--- Material provided Enclosed Below ---

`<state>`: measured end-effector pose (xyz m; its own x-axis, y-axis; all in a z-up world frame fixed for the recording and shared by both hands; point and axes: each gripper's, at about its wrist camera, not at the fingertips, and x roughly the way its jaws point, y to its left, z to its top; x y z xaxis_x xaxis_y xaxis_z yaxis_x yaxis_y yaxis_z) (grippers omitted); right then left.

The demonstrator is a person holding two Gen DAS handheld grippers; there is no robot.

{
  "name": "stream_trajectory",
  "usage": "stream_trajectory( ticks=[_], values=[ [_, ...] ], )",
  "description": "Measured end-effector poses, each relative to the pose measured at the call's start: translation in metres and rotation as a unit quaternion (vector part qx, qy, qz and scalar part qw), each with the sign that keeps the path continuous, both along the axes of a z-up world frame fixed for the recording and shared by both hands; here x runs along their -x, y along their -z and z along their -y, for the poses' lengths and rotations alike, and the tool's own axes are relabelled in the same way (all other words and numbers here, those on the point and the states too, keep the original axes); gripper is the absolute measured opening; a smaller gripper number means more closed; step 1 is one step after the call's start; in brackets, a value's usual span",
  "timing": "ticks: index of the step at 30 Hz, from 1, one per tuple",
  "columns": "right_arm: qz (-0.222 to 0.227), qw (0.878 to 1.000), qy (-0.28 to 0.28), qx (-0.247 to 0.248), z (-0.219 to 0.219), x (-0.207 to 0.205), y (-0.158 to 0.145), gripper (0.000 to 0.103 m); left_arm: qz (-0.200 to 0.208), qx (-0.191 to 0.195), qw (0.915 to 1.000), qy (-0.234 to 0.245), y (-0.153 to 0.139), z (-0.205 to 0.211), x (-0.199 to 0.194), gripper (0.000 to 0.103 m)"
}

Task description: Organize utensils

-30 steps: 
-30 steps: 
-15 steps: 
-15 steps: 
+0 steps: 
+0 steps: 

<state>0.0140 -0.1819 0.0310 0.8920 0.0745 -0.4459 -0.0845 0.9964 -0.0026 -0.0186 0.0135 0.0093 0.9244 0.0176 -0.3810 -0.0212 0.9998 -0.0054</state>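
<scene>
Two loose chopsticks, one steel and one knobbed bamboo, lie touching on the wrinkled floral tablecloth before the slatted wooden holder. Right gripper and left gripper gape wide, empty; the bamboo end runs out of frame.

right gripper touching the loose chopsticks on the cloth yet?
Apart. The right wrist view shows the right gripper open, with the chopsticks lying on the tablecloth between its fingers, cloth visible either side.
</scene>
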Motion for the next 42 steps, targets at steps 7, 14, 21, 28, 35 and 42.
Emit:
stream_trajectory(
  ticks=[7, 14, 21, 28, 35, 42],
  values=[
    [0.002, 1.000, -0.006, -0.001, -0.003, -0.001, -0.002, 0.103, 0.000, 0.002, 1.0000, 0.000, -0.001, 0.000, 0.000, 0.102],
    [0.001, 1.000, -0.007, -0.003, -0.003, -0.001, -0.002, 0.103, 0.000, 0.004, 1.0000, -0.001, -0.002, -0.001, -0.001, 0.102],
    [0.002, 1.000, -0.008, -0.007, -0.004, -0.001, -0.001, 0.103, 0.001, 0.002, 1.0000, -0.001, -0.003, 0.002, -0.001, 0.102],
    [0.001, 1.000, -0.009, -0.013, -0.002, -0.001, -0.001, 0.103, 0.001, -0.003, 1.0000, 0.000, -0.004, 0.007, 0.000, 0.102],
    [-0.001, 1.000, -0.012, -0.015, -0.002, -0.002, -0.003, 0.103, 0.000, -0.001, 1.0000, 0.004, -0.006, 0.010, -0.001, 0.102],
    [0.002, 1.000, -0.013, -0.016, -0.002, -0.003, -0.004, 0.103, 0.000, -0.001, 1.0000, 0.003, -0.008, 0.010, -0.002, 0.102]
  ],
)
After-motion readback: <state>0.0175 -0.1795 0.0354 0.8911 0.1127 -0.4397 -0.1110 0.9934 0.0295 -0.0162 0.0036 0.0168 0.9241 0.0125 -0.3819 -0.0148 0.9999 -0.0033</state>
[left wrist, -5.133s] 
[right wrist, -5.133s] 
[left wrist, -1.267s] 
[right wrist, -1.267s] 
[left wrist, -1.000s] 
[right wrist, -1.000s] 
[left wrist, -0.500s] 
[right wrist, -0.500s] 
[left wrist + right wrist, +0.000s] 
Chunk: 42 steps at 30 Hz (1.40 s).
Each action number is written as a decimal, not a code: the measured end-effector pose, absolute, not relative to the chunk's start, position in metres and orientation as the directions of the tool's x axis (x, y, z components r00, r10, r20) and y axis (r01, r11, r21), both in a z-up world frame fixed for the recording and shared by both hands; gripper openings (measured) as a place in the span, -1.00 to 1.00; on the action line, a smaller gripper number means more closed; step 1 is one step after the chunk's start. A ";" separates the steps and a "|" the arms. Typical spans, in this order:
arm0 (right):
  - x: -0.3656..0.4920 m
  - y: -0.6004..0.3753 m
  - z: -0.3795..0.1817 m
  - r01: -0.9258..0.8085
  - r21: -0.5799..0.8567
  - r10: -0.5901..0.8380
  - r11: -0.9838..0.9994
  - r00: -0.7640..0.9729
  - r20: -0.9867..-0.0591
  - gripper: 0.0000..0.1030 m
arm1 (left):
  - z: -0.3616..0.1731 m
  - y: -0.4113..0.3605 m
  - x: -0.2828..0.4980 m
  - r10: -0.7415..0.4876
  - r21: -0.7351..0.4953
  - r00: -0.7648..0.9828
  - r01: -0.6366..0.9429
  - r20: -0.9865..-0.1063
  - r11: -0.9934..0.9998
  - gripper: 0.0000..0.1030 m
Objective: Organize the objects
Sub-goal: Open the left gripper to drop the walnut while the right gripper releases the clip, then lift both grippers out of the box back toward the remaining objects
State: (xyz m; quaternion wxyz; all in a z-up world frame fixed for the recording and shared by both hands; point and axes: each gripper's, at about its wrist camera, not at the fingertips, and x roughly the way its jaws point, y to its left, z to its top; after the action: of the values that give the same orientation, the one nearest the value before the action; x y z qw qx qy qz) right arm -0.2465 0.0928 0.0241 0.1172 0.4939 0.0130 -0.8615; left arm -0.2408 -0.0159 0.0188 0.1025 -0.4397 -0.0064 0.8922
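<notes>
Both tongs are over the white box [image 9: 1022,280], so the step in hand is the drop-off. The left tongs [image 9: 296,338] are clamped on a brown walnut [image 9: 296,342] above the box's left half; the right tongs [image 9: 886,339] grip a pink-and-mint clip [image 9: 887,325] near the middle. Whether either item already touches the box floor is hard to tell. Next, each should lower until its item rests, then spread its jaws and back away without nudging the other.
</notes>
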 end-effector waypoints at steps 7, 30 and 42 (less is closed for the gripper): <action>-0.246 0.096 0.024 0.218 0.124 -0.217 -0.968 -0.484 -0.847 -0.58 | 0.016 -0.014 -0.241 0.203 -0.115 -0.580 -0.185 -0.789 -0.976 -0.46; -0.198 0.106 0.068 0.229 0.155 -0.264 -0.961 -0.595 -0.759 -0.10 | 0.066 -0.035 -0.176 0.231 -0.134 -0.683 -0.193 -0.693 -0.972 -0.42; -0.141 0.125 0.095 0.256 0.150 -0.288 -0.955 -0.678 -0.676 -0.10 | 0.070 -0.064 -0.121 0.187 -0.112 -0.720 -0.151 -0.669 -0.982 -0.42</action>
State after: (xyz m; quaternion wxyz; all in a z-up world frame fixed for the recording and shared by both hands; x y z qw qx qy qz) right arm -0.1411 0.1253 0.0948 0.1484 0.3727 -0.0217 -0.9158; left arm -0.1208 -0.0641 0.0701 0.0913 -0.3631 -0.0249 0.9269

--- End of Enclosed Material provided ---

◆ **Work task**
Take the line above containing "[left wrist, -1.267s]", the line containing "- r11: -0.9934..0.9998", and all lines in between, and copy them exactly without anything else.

◆ **Solution to this problem**
[left wrist, -1.267s] 
[right wrist, -1.267s] 
[left wrist, -1.000s] 
[right wrist, -1.000s] 
[left wrist, -0.500s] 
[right wrist, -0.500s] 
[left wrist + right wrist, +0.000s] 
Chunk: 42 steps at 30 Hz (1.40 s).
Each action number is written as a decimal, not a code: the measured end-effector pose, absolute, not relative to the chunk's start, position in metres and orientation as the directions of the tool's x axis (x, y, z components r00, r10, r20) and y axis (r01, r11, r21), both in a z-up world frame fixed for the recording and shared by both hands; gripper openings (measured) as a place in the span, -1.00 to 1.00; on the action line, a smaller gripper number means more closed; step 1 is one step after the chunk's start. A ";" separates the steps and a "|" the arms. Typical spans, in this order:
arm0 (right):
  - x: -0.3656..0.4920 m
  - y: -0.6004..0.3753 m
  - z: -0.3795..0.1817 m
  - r01: -0.9258..0.8085
  - r21: -0.5799..0.8567
  - r10: -0.5901..0.8380
  - r11: -0.9838..0.9994
  - r00: -0.7640..0.9729
  - r20: -0.9867..-0.0591
  - gripper: 0.0000..0.1030 m
arm1 (left):
  - z: -0.3616..0.1731 m
  - y: -0.4113..0.3605 m
  - x: -0.2828..0.4980 m
  - r10: -0.7415..0.4876
  - r21: -0.7351..0.4953
  - r00: -0.7648..0.9828
  - r01: -0.6366..0.9429
  - r20: -0.9865..-0.1063
  - r11: -0.9934..0.9998

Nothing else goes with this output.